The Quality widget provides a side-by-side comparison of key code quality metrics between teams using Coding Assistant vs. not using Coding Assistant. The metrics tracked include:

  • Rework Percentage – Measures the proportion of code that requires rework post-review. High rework rates can indicate recurring quality issues or unclear requirements.
  • Refactor Percentage – Tracks the proportion of code changes aimed at improving maintainability and structure. A higher percentage suggests a focus on long-term code health.

These metrics are visualized using a radar chart, allowing for easy identification of quality trends across teams.

How to derive value

The Quality widget helps in:

  • Evaluating the impact of AI on code quality: A lower rework percentage and higher refactor percentage suggest AI tools are improving initial code quality.
  • Understanding the trade-off between speed and quality: If velocity is high but rework is also high, it may indicate rushed development efforts.
  • Identifying patterns across teams: Teams with low refactor percentages may need to focus on long-term code health.

Considering both rework and refactor together gives a more accurate picture—while low rework suggests stability, a lack of refactoring could lead to technical debt.

Detailed view

Clicking View Details provides a deeper analysis of how individual metrics influence the overall Quality score.
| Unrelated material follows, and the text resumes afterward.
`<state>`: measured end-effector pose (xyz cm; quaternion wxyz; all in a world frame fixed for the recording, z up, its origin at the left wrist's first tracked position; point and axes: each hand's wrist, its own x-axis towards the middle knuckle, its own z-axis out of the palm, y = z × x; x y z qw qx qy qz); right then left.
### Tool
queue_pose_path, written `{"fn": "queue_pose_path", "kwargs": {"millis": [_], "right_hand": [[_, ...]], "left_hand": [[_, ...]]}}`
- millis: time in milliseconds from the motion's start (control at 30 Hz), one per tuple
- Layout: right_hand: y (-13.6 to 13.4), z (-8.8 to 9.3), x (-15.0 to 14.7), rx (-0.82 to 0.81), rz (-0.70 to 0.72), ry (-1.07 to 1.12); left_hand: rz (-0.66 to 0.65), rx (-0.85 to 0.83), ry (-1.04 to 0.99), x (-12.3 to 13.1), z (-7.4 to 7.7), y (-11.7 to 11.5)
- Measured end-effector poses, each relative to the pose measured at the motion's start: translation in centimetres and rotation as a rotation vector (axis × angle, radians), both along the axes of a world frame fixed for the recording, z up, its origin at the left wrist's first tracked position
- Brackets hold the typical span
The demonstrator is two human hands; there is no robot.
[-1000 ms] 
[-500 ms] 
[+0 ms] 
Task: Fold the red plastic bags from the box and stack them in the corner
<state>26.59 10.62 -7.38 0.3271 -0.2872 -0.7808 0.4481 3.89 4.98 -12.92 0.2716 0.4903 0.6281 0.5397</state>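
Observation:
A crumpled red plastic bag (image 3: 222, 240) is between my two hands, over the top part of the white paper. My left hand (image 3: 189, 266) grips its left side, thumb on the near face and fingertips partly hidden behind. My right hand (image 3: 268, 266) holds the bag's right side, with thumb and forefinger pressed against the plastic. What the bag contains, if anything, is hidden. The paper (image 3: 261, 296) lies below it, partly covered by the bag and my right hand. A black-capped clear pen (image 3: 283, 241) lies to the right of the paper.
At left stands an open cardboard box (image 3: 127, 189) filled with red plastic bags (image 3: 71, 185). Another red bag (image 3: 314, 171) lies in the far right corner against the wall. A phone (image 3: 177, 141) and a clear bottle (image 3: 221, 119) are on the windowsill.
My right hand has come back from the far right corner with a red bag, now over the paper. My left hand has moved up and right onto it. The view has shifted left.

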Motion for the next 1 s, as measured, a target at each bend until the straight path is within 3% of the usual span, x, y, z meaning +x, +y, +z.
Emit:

Engineering teams can:

  • Examine historical trends to track improvements or regressions in quality.
  • Identify specific teams or projects that may require intervention.
  • Gain insights into how development practices are evolving over time.

Experience

The Experience widget provides a side-by-side comparison of key developer experience metrics between teams using Coding Assistant vs. not using Coding Assistant. The categories are configured while setting up the report. The feedback received from the survey is visualized using a radar chart, allowing teams to analyze the distribution of feedback across experience categories. The data is derived by normalizing responses from developer experience surveys.

How to derive value

The Experience widget helps in:

  • Understand AI adoption impact: Higher satisfaction and productivity scores indicate positive reception and tangible benefits of AI-assisted development.
  • Benchmarking across teams: Compare results across different teams or projects to understand where AI integration has the most significant impact.

Detailed view

Click on View Details to view the Developer Experience dashboard that provides a deeper analysis of how each of the individual DevEx categories influence the overall Experience score.

  • If teams using AI tools report lower satisfaction or quality scores, deeper analysis can uncover issues such as irrelevant suggestions, cognitive load, or inefficiencies in AI adoption.
  • Understanding score differences between AI and non-AI teams helps pinpoint areas where AI features are underutilized, leading to better onboarding and enablement initiatives.